- **EXERCISE INSTRUCTIONS**:
The listing is to be printed word for word, pictures omitted.

- **AVAILABLE DATA**:
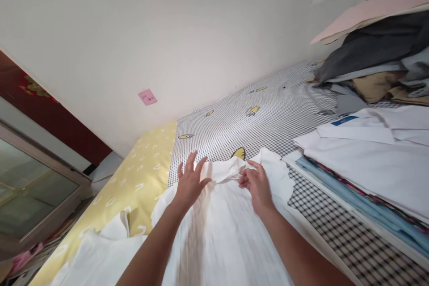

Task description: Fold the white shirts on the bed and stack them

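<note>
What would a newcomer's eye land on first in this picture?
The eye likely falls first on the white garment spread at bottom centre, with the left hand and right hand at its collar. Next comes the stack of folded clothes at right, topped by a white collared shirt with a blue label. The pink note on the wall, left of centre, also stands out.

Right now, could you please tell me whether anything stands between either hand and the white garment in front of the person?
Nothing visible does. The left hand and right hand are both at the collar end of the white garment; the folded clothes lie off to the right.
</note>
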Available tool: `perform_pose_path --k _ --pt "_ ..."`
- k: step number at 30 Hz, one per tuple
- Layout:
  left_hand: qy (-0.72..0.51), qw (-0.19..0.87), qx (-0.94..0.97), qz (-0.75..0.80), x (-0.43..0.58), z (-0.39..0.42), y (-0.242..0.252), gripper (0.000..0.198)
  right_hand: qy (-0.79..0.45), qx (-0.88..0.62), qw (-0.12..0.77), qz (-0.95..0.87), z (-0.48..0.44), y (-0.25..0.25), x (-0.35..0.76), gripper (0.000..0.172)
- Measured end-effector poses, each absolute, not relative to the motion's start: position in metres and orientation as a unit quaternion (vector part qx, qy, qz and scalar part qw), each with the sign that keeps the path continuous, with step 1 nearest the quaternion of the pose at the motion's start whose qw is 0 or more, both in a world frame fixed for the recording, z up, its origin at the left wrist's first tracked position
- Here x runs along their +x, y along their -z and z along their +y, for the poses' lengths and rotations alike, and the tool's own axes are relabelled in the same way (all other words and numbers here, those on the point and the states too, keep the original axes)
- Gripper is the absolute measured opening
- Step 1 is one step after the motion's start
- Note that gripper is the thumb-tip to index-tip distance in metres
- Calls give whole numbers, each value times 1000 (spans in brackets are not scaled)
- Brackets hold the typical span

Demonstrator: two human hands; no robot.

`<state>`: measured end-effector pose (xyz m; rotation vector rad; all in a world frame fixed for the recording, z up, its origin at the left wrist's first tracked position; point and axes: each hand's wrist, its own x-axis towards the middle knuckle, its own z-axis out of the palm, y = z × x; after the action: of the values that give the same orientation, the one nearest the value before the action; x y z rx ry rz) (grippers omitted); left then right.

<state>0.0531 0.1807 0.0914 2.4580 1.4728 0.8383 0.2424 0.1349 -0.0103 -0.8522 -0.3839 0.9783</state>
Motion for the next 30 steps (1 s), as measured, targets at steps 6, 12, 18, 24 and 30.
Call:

- **YOUR SOLUTION**:
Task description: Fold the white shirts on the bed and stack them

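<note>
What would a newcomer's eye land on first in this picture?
The eye likely falls first on the white garment spread at bottom centre, with the left hand and right hand at its collar. Next comes the stack of folded clothes at right, topped by a white collared shirt with a blue label. The pink note on the wall, left of centre, also stands out.

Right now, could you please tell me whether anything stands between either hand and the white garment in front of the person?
Nothing visible does. The left hand and right hand are both at the collar end of the white garment; the folded clothes lie off to the right.
</note>
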Available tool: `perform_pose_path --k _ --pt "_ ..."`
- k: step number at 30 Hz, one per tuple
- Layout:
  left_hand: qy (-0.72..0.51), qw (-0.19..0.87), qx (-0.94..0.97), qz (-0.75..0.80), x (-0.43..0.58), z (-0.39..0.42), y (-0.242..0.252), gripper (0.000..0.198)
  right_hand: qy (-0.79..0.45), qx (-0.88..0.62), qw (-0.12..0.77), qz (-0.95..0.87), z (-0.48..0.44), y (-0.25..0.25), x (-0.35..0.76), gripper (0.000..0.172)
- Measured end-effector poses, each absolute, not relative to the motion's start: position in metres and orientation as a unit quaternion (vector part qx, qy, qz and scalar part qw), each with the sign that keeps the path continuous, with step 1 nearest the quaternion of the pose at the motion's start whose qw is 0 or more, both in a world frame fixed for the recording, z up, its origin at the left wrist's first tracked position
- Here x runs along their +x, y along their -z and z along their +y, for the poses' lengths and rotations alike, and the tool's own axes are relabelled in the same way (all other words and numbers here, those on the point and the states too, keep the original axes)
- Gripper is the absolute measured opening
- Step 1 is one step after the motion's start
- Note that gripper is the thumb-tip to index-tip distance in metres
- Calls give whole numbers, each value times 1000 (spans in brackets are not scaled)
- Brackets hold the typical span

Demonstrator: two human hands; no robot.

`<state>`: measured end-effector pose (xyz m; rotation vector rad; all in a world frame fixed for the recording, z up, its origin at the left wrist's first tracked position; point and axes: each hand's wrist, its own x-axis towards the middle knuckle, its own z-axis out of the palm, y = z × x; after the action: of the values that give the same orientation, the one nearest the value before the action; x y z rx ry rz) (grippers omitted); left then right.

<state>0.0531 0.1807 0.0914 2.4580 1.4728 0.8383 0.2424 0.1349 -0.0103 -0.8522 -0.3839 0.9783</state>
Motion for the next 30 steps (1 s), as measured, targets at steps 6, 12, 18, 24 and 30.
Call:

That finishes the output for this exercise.